I medici ci chiamano per decidere se intubarlo ma noi ci opponiamo, lui in qualche modo ci fa capire che desidera essere alimentato per via endovenosa in modo da non rischiare di soffocare nel tentativo di deglutire... ci chiediamo se sia il caso di sedarlo ma i medici ci dicono che se lo sediamo il centro del respiro viene penalizzato per cui acceleriamo la morte... noi non ce la sentiamo e gli diamo benzodiazepine per placargli l'ansia per quanto sia possibile inventandoci storie pseudomediche a supporto (lui era un sanitario non gli potevi invetare una storia qualunque).

Dopo alcuni giorni alle crisi respiratorie connotate da quello che mio padre definisce “fiato corto” ne seguono altre più pronunciate in cui lui, per mancanza di ossigeno al cervello, rimane ad occhi aperti pur non rispondendo più ad alcuno stimolo neppure al dolore… le prime crisi di questo nuovo tipo durano alcuni minuti poi passati un paio di giorni se ne verifica una che ne dura una quindicina, passano altri due giorni e verso le due di notte assistiamo a più di cinquanta minuti di “assenza dal
  mondo” di mio padre a cui segue un’oretta di ripresa e poi una nuova crisi che culmina in coma protratto per una decina d’ore e poi nella morte.

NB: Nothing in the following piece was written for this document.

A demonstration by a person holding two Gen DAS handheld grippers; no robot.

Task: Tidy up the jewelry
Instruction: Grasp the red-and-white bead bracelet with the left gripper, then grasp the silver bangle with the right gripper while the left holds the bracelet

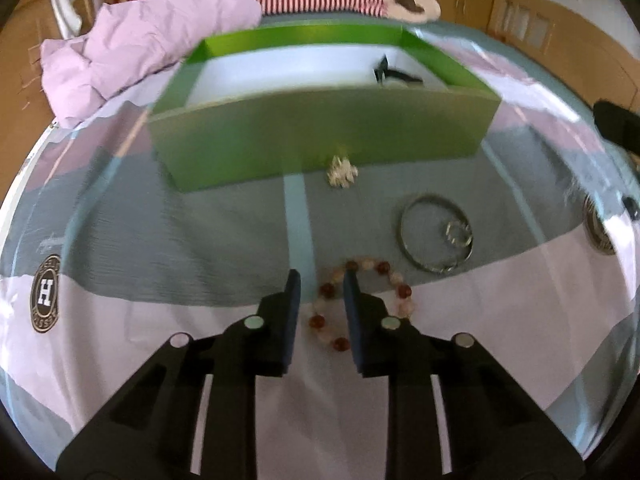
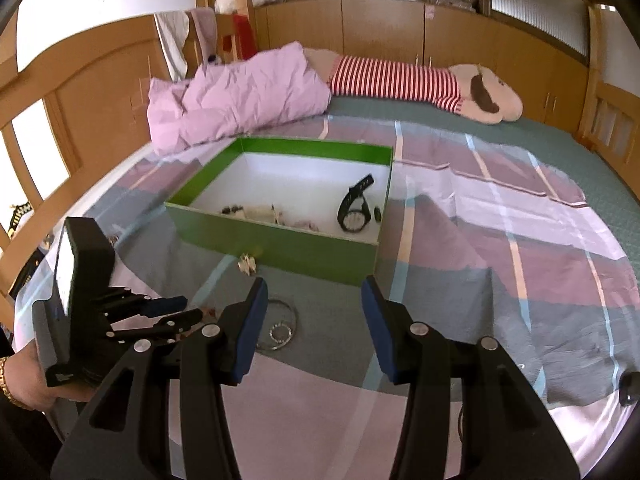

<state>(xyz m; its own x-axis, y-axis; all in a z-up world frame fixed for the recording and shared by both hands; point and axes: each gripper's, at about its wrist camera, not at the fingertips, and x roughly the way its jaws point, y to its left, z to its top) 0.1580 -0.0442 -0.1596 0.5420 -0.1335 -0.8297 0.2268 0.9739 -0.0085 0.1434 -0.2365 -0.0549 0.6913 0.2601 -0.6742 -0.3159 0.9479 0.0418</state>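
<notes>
A green box (image 1: 320, 128) with a white floor stands on the bed; in the right wrist view (image 2: 280, 248) it holds a black watch (image 2: 354, 210) and small pieces. My left gripper (image 1: 322, 280) is open, its fingers straddling one side of a red and pale bead bracelet (image 1: 328, 320) on the bedcover. A silver bangle (image 1: 436, 234) with a small ring (image 1: 458, 234) inside lies to the right. A small sparkly piece (image 1: 342, 172) lies by the box front. My right gripper (image 2: 314, 292) is open and empty, above the bangle (image 2: 280, 324).
A crumpled pink quilt (image 2: 236, 96) and a striped plush doll (image 2: 420, 84) lie at the back of the bed. Wooden cabinets ring the room. The left gripper body (image 2: 88, 312) shows at the left of the right wrist view.
</notes>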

Il 3 dicembre del 2004 mio padre muore, i primi sintomi di debolezza e mancanza di destrezza alla mano sinistra li aveva avuti a fine luglio dello stesso anno e fino a quel fatidico giorno di fine luglio in cui era inciampato aveva lavorato in maniera efficiente conducendo la sua vita come se niente fosse ignaro del raccapricciante destino che avrebbe avuto di lì ad una manciata di mesi.

Per chi volesse sapere come si chiama il famoso farmaco della Ono che stavamo cercando il suo nome attualmente a sperimentazione in corso è: Ono 2506

Non so dirvi se funzioni o meno dato che come vi ho detto nonostante in Italia avessimo tutte le carte in regola e nonostante innumerevoli tentativi per farcelo consegnare per “uso compassionevole” la ditta farmaceutica ce l’ha negato in maniera inamovibile… forse si tratta dell’ennesimo buco nell’acqua o forse no chi può dirlo, non vorrei ingenerare false speranze in chi legge questo racconto in specie conoscendo il dramma della SLA per averlo vissuto in casa fino a pochi giorni fa.

Detto questo vi saluto sperando che possiate avere maggior fortuna di mio padre.